Hackers are using stolen cookies to hijack YouTube accounts for profit

Earlier this week, Google’s Threat Analysis Group revealed that they have been disrupting a cookie theft attack campaign targeting YouTube since late 2019. The campaign targets YouTube accounts for financial gain, baiting YouTubers with false collaboration opportunities. 

The YouTube accounts are stolen using a decades-old cyberattack technique called a “pass-the-cookie attack”. The YouTube accounts targeted are sent phishing emails disguised as collaboration opportunities. If an account takes the bait, they are sent a disguised download link that will actually download this pass-the-cookie malware. 

According to the Threat Analysis Group, once the malware is downloaded onto the victim’s computer, it steals the cookies from the victim’s web browser and uploads them to the threat actors command and control servers. Though the malware can be persistent, the Threat Analysis Group states “these actors are running all malware in non-persistent mode as a smash-and-grab technique.” This is because the malware is not detected as it executes, and non-persistent modes leave less evidence so security software cannot warn victims if they are exploited. 

Many of the hijacked accounts were wiped and rebranded as cryptocurrency accounts, live-streaming and uploading crypto scams by impersonating tech companies and crypto exchange firms. A large number were also sold on account trading markets, with some highly subscribed accounts selling for up to $4000.  

Cookie Theft Malware 

Google’s Threat Analysis Group observed that most of the cookie-stealing malware used by these hackers was readily available for free on popular distribution platform GitHub. The malware used varied highly, with actors using a range of malware from free to premium to open source. According to the Threat Analysis Group, “Most of the observed malware was capable of stealing both user passwords and cookies.”  

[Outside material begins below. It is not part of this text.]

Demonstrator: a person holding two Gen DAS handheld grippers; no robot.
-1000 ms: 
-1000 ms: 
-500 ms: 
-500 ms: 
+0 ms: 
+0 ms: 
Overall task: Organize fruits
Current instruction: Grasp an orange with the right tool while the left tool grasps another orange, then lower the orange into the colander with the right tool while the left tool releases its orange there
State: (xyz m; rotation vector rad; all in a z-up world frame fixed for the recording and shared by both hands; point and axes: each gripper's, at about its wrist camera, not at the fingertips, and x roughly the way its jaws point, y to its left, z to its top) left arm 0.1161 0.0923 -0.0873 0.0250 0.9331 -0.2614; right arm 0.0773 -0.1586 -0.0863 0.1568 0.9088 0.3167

Resurgence of Cookie Theft 

Cookie theft is an old tactic used by threat actors to access user accounts by stealing cookies directly from the victim’s browser. Pass-the-cookie attacks seemingly fell out of fashion for a while as improvements in web design made it more difficult for threat actors to steal cookies through exploits and abuse. 

Cookie theft attacks such as this pass-the-cookie attack have been seeing more of a resurgence recently, as security in other sectors of the web has gotten better. As Google’s Threat Analysis Group states, the resurgence could be in part due to the mass adoption of multi-factor authentication making it harder for hackers to gain access to accounts. 

Hack-for-Hire 

The hackers mainly originate from a Russian-speaking hack-for-hire forum that offered work to hackers for a cut of the stolen channel’s revenue. The Threat Analysis Group provided examples of the two types of employment offered by the forum. 

The forum would pay 25% of the channel’s revenue for successfully registering a Gmail account and tricking the target into downloading the cookie theft malware. The channel would further pay out 70% of the stolen channel’s revenue if the hacker-for-hire sourced a contact email for the target accounts. and prepared personalised phishing emails for the targets.